Tanti auguri, signor Villaggio

Gentile Direttore, "non le è mai venuto in mente di consigliare al signor Villaggio di darsi all'ippica? A me e ai miei familiari sì, fin dalla prima volta".

"Villaggio se non lo buttate dalla finestra voi, verrà il giorno che lo faranno i telespettatori infuriati".

Così gli italiani accoglievano nel 1968 l'irruzione di Paolo Villaggio nei loro tubi catodici: sono certo che se rileggesse oggi queste lettere al Radiocorriere Tv sorriderebbe con crudele e sardonica soddisfazione.
Già allora, come i messaggi al Radiocorriere testimoniano eloquentemente, era capace di far emergere il peggio dell'italianità, mentre andava affinando una delle più geniali (e intermediali) maschere italiane, rivelatrice dei molti lati oscuri dell'italiano medio, il perenne Fantozzi.

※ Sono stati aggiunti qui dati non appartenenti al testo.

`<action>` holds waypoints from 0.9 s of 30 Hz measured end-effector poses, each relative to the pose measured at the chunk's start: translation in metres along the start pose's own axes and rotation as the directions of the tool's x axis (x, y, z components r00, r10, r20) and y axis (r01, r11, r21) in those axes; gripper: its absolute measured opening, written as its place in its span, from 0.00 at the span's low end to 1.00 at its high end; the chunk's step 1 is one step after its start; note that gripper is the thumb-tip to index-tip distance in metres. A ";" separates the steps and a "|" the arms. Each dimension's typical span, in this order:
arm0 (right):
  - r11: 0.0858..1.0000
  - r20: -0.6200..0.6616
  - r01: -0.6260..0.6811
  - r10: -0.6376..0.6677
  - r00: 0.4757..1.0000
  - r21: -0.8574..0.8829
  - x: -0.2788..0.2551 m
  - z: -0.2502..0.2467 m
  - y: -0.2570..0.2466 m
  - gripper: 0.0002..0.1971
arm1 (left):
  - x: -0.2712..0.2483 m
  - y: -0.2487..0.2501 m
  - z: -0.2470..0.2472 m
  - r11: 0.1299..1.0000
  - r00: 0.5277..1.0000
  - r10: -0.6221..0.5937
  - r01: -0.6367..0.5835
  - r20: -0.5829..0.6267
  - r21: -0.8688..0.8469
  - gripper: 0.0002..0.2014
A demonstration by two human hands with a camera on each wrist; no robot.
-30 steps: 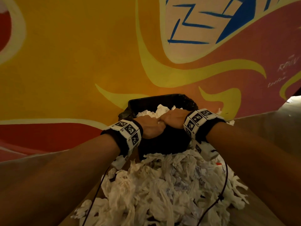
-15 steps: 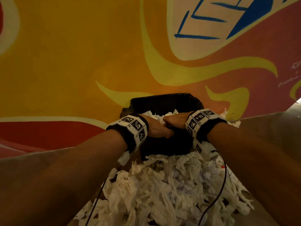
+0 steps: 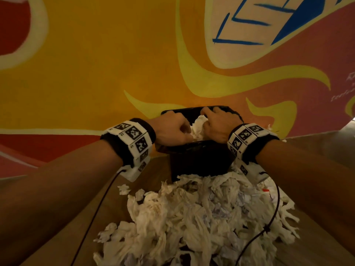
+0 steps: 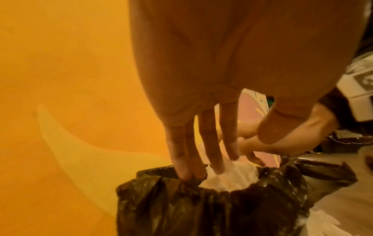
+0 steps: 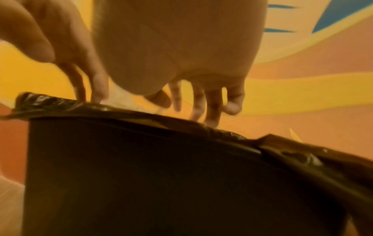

Forse, se capitasse da queste parti, apprezzerebbe la scelta di fargli gli auguri per i suoi ottanta anni in deliberato ritardo, e con il cordiale invito di un lettore che scriveva, sempre nel febbraio 1968, al Radiocorriere:

"Al signor Villaggio, con molta serietà, certo una serietà meno stupida della sua, vorrei soltanto dire: sparisci".




La trasmissione era Quelli della domenica e Aldo Grasso la descrive come
un varietà di rottura, diretto da Romolo Siena, un'anteprima che apre le porte alla nuova comicità, con tempi, ritmi e contenuti lontani dalla tradizione. Con la sua aggressività comunicativa la trasmissione frantuma l'immagine patinata ed edulcorata dello spettacolo leggero 
(Aldo Grasso, Storia della televisione italiana, Garzanti, Milano 2004, p. 190)

I signorili apprezzamenti all'attività dell'allora esordiente Villaggio li ho tratti invece da Giovanni Gozzini, La mutazione individualista. Gli italiani e la televisione 1954-2011, Laterza, Roma-Bari, 2011, p. 60.